__TRY IT__. Copy every line in the listing that contains "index".

___ INFORMATION

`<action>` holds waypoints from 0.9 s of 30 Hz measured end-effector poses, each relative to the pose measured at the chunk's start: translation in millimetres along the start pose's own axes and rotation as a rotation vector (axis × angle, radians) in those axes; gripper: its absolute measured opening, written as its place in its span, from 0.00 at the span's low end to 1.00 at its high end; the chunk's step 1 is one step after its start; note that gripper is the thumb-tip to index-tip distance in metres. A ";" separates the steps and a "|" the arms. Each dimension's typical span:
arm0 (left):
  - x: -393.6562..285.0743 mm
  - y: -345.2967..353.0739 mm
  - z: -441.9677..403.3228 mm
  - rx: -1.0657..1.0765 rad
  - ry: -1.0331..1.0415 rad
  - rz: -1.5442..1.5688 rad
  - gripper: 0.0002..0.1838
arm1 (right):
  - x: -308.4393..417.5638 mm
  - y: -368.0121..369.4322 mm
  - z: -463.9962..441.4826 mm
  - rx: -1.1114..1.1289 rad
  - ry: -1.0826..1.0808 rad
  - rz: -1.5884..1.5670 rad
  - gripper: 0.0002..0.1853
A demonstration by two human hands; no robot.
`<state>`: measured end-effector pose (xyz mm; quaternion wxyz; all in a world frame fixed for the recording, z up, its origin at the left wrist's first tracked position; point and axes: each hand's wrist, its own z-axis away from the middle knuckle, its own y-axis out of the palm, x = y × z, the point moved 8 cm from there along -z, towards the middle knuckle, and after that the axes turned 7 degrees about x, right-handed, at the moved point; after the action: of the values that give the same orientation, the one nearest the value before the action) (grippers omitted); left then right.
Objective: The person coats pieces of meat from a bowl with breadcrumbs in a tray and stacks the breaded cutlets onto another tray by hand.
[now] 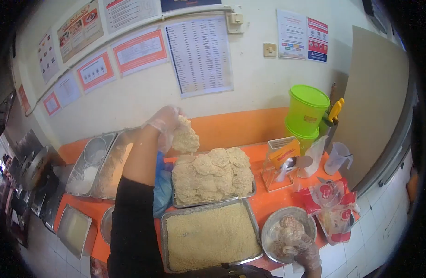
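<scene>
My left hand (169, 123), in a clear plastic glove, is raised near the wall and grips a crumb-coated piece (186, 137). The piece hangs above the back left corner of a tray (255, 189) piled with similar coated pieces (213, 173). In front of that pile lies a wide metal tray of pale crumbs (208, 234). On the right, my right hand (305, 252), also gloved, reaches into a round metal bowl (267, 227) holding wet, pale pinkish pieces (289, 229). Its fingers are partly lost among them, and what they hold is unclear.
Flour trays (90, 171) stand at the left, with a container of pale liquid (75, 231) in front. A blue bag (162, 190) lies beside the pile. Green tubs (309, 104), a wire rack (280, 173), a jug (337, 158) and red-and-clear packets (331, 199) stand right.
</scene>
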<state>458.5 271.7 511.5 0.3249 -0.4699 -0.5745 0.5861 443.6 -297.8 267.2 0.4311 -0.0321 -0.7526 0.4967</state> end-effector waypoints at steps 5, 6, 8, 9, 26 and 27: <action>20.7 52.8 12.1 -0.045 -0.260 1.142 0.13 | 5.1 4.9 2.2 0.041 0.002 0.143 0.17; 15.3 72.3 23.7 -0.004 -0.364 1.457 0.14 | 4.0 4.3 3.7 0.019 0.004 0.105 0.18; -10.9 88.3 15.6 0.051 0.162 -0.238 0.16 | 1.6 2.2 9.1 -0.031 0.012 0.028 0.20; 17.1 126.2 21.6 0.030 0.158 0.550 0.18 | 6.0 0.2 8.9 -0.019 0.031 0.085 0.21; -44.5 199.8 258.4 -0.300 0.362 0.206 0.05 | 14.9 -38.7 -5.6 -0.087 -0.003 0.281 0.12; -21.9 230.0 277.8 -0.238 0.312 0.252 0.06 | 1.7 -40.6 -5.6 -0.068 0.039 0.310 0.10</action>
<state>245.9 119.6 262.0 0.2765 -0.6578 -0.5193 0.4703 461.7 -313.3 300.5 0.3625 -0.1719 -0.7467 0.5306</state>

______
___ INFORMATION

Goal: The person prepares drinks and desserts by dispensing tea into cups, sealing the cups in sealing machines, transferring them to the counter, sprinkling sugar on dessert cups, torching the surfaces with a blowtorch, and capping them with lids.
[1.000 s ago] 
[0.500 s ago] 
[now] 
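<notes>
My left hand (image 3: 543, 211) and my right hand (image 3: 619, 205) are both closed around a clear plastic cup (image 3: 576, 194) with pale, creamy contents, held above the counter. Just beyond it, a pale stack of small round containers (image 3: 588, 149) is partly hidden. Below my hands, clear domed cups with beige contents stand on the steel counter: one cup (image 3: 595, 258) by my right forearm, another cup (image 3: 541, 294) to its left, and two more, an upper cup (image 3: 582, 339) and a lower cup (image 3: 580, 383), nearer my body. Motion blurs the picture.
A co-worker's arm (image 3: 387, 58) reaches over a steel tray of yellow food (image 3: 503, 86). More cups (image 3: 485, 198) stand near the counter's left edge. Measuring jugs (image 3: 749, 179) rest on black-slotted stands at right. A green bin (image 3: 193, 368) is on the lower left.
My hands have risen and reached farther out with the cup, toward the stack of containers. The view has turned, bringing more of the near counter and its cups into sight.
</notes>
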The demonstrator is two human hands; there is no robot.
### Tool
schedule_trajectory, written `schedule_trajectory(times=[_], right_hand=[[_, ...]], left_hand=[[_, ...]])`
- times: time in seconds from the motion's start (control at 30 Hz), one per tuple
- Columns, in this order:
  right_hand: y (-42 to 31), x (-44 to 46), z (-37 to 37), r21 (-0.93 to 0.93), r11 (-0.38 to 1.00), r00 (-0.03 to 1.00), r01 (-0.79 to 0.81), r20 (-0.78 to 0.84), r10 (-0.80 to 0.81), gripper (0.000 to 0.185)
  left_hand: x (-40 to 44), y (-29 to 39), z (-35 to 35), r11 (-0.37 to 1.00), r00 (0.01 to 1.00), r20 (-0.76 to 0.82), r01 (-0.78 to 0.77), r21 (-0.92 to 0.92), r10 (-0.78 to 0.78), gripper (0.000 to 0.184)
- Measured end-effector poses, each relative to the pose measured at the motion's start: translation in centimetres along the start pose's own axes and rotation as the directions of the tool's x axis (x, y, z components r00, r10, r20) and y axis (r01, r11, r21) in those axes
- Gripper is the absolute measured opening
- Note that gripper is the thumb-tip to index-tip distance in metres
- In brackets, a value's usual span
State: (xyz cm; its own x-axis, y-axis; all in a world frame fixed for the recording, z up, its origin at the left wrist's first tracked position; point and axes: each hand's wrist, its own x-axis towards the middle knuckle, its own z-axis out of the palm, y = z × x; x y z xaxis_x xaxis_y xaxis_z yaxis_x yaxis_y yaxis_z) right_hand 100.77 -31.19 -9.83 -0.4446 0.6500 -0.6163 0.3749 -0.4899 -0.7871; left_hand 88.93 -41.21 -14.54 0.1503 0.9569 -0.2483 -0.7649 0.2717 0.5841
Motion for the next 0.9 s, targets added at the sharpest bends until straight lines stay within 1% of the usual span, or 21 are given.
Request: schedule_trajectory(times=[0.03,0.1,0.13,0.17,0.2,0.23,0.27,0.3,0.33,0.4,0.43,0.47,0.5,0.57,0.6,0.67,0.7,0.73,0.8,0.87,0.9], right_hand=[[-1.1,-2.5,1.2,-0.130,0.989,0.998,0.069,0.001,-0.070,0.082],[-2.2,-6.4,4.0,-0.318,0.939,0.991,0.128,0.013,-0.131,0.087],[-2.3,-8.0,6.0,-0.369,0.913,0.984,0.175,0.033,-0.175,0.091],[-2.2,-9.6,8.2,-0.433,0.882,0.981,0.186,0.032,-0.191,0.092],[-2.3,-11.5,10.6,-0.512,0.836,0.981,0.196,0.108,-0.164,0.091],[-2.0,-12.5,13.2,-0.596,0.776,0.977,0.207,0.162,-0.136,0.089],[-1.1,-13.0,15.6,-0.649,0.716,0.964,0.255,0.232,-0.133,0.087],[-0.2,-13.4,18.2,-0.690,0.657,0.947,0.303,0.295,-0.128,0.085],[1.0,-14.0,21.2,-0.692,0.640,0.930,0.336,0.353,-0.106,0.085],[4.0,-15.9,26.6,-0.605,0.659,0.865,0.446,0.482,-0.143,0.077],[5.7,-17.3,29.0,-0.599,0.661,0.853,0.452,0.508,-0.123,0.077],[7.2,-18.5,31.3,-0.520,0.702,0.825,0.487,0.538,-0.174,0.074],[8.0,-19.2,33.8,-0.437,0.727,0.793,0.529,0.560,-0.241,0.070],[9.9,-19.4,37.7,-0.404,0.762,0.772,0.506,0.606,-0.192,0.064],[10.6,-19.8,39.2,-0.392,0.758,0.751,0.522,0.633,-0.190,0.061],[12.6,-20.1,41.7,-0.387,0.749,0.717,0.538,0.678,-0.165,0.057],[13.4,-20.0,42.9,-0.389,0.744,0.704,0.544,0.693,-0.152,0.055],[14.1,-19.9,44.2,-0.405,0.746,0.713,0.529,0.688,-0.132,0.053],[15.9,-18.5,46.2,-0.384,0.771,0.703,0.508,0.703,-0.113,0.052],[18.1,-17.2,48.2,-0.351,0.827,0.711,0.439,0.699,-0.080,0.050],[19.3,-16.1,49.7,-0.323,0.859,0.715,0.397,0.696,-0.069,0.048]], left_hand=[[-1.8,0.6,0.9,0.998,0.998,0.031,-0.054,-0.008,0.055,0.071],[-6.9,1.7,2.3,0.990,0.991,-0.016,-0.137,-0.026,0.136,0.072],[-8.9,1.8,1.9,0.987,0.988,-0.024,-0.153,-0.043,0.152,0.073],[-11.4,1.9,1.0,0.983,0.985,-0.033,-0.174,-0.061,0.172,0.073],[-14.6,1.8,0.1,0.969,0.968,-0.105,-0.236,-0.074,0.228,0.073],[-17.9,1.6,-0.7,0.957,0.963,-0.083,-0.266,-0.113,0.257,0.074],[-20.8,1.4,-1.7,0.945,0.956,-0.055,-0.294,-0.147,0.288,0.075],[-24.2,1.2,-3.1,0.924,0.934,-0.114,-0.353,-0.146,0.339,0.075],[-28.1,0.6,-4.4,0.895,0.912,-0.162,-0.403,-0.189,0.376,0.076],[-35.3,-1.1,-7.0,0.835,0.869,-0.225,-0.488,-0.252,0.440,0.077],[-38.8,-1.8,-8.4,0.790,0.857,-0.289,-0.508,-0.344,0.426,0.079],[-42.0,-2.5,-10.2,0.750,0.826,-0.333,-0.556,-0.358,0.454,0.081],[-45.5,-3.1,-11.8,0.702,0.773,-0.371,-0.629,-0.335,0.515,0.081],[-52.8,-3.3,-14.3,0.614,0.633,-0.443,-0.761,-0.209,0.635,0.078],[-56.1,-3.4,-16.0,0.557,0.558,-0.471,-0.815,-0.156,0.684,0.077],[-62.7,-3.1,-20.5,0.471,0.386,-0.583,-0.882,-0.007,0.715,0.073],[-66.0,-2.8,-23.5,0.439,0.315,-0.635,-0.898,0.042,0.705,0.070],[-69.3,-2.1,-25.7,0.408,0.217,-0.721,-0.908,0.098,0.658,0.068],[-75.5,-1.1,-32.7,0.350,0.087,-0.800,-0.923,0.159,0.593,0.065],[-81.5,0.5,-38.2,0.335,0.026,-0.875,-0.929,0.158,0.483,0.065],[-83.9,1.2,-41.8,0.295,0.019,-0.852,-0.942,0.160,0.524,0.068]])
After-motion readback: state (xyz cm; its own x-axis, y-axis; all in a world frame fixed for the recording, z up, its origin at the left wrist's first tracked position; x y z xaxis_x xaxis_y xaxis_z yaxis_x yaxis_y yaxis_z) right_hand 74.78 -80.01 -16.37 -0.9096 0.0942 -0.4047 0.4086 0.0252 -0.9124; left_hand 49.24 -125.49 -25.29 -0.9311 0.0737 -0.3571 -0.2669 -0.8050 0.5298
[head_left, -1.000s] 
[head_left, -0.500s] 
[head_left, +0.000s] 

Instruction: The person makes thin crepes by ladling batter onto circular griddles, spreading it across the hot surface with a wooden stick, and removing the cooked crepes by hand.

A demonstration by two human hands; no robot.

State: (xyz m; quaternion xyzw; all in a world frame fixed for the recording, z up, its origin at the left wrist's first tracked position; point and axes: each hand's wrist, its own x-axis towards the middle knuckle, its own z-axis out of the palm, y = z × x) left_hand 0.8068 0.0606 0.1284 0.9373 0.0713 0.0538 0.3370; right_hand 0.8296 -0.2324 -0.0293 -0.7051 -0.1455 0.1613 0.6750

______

__YOUR RESPONSE__.
`<action>` holds waypoints from 0.9 s of 30 Hz measured end-effector poses, each relative to the pose measured at the chunk's start: translation in millimetres along the start pose's own axes and rotation as a rotation vector (axis × angle, radians) in those axes; gripper: its absolute measured opening, written as its place in its span, from 0.00 at the span's low end to 1.00 at its high end; the chunk's step 1 is one step after its start; note that gripper is the thumb-tip to index-tip distance in metres. A ";" separates the steps and a "|" the arms. Each dimension's typical span:
- Note that gripper is the thumb-tip to index-tip distance in metres

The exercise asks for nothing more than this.